**ACTIVITY:**
From the listing below, reproduce word for word the part that opens with the line containing "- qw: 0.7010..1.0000" and closes with the line containing "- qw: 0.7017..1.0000"; reproduce nothing else.

**GIVEN INFORMATION:**
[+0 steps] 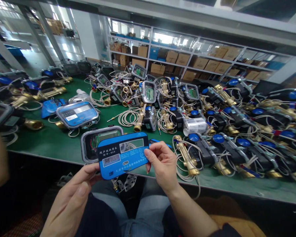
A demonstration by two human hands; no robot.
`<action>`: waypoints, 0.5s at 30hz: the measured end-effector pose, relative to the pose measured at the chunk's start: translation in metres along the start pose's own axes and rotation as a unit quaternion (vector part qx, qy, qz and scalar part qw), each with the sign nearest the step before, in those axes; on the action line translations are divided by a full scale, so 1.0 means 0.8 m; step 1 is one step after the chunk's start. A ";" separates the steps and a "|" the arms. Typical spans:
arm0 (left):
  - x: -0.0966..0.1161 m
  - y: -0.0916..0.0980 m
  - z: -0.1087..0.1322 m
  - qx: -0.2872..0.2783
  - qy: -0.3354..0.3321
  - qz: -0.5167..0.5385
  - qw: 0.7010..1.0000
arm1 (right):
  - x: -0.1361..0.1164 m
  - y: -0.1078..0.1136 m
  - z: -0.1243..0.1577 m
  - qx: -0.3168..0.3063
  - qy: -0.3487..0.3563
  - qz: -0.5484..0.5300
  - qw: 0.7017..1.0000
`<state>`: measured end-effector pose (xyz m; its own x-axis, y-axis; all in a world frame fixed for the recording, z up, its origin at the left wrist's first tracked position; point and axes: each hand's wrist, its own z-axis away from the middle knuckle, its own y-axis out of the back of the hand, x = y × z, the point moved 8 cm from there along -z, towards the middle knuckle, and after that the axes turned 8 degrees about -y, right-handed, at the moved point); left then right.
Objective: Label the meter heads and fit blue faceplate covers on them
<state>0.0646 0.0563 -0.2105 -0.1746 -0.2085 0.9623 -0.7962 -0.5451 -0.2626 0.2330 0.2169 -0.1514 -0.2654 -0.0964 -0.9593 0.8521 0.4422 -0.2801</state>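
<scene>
Two bare hands at the front, both on one blue faceplate (130, 158). Right hand (164, 164) pinches its right end, thumb on the printed face, fingers behind. Left hand (72, 197) touches the left edge, fingertips partly behind, thumb off the face; can't tell how firmly it grips. Plate held tilted, printed side up, at the near edge of the tabletop (71, 154), above jeans (153, 200). It has a clear window, a small oval hole and white lettering.

Just behind it, partly covered: open-faced black housing (88, 151), green circuit board (106, 136) showing. Another blue piece (166, 144) peeks out behind the right hand. Blurred shape at the left edge, can't tell what.

Further back, left: meter with a blue face (85, 113), beside a smaller blue item (51, 108). Right: brass pipe fitting (186, 158), clear film roll (196, 126), rows of black meters with blue caps (218, 138), coiled pale cables (128, 117). Far back: metal shelving (150, 42) with cardboard boxes (172, 56).
</scene>
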 end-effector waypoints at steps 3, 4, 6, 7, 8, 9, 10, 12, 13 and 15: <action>0.000 0.002 -0.001 0.005 0.000 -0.003 1.000 | 0.000 0.000 0.000 -0.001 0.003 -0.002 1.000; 0.002 0.002 -0.002 0.008 0.001 -0.005 1.000 | 0.001 0.000 0.000 -0.001 0.003 -0.002 1.000; 0.006 0.000 -0.006 0.025 0.010 -0.003 1.000 | 0.001 0.000 0.001 -0.002 0.004 -0.002 1.000; 0.009 -0.001 -0.008 0.044 0.017 -0.002 0.999 | 0.002 -0.001 0.001 -0.003 0.004 0.000 1.000; 0.013 -0.001 -0.011 0.065 0.025 -0.001 0.998 | 0.002 -0.001 0.002 -0.003 0.004 0.002 1.000; 0.017 -0.003 -0.013 0.085 0.030 -0.002 0.996 | 0.002 -0.002 0.002 -0.003 0.004 0.006 1.000; 0.023 -0.004 -0.016 0.107 0.027 -0.004 0.994 | 0.002 -0.002 0.003 -0.003 0.006 0.011 1.000; 0.036 -0.008 -0.020 0.144 0.002 -0.006 0.990 | 0.001 -0.004 0.005 -0.004 0.013 0.024 1.000; 0.042 -0.010 -0.022 0.156 -0.012 -0.005 0.988 | 0.001 -0.005 0.007 -0.006 0.017 0.031 0.999; 0.048 -0.014 -0.025 0.176 -0.031 -0.007 0.984 | 0.001 -0.007 0.009 -0.011 0.024 0.045 0.999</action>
<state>0.0553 0.0704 -0.1694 -0.1197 -0.2423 0.9628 -0.5467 -0.7934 -0.2676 0.2314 0.2076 -0.1511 -0.2097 -0.0117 -0.9777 0.8632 0.4675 -0.1907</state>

**OUTPUT FOR THIS EXERCISE:**
  - qw: 0.7010..1.0000
arm1 (right):
  - x: -0.1361..0.1164 m
  - y: -0.1078..0.1136 m
  - z: -0.1243..0.1577 m
  - qx: -0.3168..0.3063
  - qy: -0.3487..0.3563
  - qz: -0.5484..0.5300
  - qw: 0.7017..1.0000

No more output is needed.